◆ Required work
How many lines in the material below contain the string "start"? Answer with the number alone.

◆ Dataset content
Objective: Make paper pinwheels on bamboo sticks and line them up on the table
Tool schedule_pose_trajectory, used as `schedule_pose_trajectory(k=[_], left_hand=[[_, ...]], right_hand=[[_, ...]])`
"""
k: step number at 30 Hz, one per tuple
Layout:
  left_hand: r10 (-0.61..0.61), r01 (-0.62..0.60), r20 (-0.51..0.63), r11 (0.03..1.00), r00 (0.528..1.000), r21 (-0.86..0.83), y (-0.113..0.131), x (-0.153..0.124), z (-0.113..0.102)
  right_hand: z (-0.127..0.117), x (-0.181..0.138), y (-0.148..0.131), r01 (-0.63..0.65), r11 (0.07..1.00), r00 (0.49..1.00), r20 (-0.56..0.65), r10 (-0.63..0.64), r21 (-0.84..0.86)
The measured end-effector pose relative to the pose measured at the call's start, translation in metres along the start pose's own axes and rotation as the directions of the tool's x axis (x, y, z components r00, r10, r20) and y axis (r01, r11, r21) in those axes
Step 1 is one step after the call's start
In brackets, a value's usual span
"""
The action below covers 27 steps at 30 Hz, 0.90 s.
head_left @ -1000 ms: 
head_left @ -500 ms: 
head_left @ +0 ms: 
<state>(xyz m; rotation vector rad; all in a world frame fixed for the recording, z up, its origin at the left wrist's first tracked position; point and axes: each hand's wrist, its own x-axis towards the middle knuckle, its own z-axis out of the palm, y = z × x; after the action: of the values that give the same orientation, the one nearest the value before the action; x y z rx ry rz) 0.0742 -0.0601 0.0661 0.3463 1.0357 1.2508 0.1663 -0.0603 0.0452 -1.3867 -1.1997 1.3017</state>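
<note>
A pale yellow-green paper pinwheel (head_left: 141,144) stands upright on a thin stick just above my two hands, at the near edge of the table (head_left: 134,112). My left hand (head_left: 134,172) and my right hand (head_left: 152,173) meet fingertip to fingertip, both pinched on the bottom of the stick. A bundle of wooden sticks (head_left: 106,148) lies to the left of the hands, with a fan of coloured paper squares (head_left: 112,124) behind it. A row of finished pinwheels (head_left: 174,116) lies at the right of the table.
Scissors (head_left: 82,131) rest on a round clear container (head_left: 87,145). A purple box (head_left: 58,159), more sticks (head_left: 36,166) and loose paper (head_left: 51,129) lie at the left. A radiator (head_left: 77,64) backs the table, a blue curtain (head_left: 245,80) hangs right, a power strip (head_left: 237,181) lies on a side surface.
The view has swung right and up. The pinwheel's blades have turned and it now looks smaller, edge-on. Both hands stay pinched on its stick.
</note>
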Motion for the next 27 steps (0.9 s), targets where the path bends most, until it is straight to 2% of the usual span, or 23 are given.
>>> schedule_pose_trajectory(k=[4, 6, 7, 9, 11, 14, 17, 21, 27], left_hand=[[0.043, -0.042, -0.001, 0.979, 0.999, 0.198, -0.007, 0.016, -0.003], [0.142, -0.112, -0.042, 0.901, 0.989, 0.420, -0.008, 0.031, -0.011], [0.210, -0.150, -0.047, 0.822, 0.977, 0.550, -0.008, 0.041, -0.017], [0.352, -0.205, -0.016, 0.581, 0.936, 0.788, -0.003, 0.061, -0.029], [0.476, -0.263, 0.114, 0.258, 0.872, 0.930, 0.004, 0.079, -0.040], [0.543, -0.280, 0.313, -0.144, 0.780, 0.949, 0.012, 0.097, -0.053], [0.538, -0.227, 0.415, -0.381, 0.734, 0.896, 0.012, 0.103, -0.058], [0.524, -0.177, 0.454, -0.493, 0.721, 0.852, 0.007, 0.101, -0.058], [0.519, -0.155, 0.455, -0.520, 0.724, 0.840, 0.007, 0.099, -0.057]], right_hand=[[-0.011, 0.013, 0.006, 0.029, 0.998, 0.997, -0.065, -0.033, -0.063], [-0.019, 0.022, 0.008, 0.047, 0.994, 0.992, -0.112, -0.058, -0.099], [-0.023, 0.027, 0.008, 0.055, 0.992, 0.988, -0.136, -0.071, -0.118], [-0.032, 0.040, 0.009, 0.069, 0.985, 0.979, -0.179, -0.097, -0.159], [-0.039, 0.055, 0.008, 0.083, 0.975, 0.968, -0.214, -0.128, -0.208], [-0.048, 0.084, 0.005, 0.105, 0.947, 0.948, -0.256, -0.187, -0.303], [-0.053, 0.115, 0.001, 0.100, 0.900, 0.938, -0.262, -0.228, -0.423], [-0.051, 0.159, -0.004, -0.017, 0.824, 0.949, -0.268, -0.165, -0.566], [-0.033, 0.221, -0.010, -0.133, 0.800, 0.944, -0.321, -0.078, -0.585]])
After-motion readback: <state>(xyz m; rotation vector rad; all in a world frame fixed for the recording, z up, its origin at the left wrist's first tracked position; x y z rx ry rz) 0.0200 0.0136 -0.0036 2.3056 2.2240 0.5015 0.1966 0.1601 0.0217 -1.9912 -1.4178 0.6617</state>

◆ Solution below
2